A team of professors from the University of Texas at Arlington is working to create a program that will help stop the spread of fake news.
“What we’re talking about – the President uses that term to refer to media in general – but what we’re talking about are stories that are entirely fictitious or largely fictitious,” said Mark Tremayne, Ph.D., an assistant professor of communications at UT Arlington.
The project to root out fake news on social media is titled, “Bot vs. Bot: Automated Detection of Fake News Bots,” and will eventually result in a computer program that will be designed to alert people when posts they’re seeing, or even comments on social media posts, have likely been generated by automated social media accounts.
The researchers have made assurances that their motivations are not political.
“This is not targeted for or against any one party or any one candidate,” said Christoph Csallner, Ph.D., an Associate Professor in the Computer Science and Engineering Department. “This project is really about national security. You could imagine some real threats [being spread through ‘fake news’ posts] like another country trying to start confusion among residents, or the military.”

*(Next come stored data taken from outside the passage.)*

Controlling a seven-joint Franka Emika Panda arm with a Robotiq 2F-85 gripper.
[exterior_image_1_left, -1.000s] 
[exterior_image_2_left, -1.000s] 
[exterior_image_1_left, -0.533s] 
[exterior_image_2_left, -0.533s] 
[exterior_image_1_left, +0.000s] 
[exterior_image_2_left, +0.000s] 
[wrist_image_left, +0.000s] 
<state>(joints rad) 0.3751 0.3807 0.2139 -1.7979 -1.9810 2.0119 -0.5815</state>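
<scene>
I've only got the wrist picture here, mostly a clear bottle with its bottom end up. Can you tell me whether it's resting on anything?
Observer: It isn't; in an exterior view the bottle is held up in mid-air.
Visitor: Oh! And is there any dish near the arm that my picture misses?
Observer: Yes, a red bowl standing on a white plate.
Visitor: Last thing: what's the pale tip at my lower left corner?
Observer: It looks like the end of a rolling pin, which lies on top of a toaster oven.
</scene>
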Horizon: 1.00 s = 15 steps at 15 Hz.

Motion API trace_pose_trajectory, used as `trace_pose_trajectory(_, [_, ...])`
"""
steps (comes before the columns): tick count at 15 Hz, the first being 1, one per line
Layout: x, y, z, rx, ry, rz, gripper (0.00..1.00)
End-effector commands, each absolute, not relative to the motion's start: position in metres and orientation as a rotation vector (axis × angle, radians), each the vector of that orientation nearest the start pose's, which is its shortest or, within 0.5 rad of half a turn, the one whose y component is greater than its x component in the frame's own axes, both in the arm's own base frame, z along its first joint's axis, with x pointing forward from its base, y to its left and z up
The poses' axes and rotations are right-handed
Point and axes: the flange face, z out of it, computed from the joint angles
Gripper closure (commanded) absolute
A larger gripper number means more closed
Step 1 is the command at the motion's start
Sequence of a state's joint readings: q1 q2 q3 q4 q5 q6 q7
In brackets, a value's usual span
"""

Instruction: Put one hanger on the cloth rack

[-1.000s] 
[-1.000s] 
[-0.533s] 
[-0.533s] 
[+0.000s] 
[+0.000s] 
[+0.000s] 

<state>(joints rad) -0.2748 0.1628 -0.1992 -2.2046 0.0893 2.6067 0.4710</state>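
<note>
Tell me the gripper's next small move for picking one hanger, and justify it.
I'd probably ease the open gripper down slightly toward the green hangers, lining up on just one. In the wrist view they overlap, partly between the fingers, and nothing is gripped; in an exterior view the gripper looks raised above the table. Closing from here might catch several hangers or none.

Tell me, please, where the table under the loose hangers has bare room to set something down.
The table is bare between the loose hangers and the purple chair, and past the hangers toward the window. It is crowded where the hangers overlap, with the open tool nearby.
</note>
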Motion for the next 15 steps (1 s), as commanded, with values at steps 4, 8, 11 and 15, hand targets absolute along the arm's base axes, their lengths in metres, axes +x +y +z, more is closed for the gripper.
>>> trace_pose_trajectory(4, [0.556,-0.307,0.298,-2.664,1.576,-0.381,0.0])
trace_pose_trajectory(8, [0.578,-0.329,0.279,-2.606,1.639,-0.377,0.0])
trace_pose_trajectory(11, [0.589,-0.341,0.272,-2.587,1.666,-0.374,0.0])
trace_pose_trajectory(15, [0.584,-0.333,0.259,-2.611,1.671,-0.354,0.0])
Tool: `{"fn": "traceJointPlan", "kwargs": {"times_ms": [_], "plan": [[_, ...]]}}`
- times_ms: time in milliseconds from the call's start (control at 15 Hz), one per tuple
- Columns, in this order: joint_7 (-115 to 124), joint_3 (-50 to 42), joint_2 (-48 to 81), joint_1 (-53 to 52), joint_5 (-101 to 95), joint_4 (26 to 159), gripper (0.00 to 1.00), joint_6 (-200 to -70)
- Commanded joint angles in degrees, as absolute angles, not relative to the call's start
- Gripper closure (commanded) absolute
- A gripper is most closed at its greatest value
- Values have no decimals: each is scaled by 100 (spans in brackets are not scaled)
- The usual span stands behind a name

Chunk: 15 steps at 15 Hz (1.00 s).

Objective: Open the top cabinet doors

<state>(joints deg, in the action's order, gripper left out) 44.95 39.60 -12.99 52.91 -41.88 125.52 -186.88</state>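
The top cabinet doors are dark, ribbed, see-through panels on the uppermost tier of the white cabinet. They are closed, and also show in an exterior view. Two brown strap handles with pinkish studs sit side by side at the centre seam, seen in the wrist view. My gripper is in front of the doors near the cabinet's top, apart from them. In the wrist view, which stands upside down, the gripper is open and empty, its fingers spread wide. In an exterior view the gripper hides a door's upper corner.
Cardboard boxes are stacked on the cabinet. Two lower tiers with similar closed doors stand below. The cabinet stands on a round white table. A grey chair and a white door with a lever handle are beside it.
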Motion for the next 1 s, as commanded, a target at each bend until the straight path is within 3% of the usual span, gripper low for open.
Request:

“At some point this could be considered a danger to democracy or a danger to national security if these platforms, Facebook and the other social networks, are being used as propaganda tools,” Dr. Csallner added.
Part of the problem of combating automated efforts to spread ‘fake news’ is that bots can simultaneously share posts that contain deliberate falsehoods in a single instant across multiple platforms that will be seen and potentially shared by millions of real people.
“The stuff can be generated automatically by a program,” Dr. Tremayne said. “So you don’t know as you are scrolling through, especially with the comments, you don’t know which one is an actual person [who] sat there and typed them out and which ones were just spit out by some algorithm. And wouldn’t you like to know?”
The challenge, Dr. Csallner said, will be sorting through the massive amount of content that is published on social media and keying in on indicators that increase the likelihood that any particular post was made by a bot.
The team is in its early stage of development for its program, and expects to have a working result within a year.